Le Petit Prince
Ways in which mythologies can have a real impact, and a working mythology for intelligence.
I was reminded earlier last week about something John Ralston Saul said (and subsequently wrote) regarding mythology: that mythology is important because it informs who you are, where you came from, and what you believe you’re capable of. This can apply to individuals, groups, families, companies, institutions, nations, cultures, et cetera.
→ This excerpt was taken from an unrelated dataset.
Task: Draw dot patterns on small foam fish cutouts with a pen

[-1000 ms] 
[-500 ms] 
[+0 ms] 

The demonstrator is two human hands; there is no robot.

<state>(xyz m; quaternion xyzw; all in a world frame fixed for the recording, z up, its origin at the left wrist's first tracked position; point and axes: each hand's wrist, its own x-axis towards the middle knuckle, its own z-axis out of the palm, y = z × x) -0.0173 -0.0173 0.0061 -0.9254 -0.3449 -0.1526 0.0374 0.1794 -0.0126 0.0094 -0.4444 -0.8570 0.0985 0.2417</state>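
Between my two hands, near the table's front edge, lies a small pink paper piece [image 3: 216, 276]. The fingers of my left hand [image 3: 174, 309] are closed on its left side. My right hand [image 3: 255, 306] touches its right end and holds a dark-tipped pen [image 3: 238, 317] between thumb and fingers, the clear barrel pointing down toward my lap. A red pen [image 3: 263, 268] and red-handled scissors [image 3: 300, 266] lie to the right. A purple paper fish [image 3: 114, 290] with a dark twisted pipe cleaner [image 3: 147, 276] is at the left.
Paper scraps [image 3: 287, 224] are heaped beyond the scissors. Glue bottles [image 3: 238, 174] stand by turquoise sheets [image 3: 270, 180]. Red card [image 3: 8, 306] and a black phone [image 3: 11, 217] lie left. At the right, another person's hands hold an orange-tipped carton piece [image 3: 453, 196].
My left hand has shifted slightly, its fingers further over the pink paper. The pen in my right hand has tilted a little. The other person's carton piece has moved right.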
He was speaking in the context of Canada, proposing that we mistakenly advertise ourselves as “more European” than the US (presumably because of the healthcare?) when Canada is actually profoundly indigenous, and a properly indigenous origin story would not only make us a lot more interesting, but a lot of phenomena on the ground in Canada that don’t make sense from an European perspective are quite crisply comprehensible when viewed through an Indigenous lens. Saul had enough material in this idea to write two books on the subject.
The event that got me thinking of course pertains to the ongoing conduct of the police in the US, because it’s in the news, but police conduct is an issue in Canada as well. While US policing can trace its roots directly to slave patrols, the RCMP, or rather its predecessor, was founded to protect settlers not only from each other, but to intercede on the Indigenous population, and in particular the Métis rebellions under Louis Riel. Institutional continuity is maintained through mythology, and I sincerely wonder about the stories the people in these particular institutions tell each other about themselves and where they come from. I likewise wonder aloud if an “institutional memory wipe” is a feasible aspiration or just somebody’s pipe dream. And that’s all I really have to say about that.
Since we’re on the topic of dismal current events I also regret to report that a contemporary, the adept information security researcher Dan Kaminsky, suddenly passed away a few days ago from a latent medical condition. I had gotten to know Dan about 15 years ago when he was living in Vancouver for a spell, and we have always had a good rapport. May his memory, as those who observe are inclined to say, be a blessing.
Individual : Imagination :: Community : Narrative
I have written before that I am sympathetic to the ideas of enactivism, which is a theory of embodied cognition that holds, roughly, that even the most primitive organisms have a rudimentary “imagination” to the extent that they can project some aspirational future state and then move themselves into it. The more available representational medium there is—think brain, body—the richer and more expressive that imagination can be. But in order to synchronize the imaginations of multiple organisms, they need a way to communicate: some kind of language. Moreover—and for now this is my speculation—that the particular form of language for aligning and harmonizing the imagination of a group of individuals is the story, and the particular genre of story that tells you who you are, where you came from, and what you’re capable of, is mythology.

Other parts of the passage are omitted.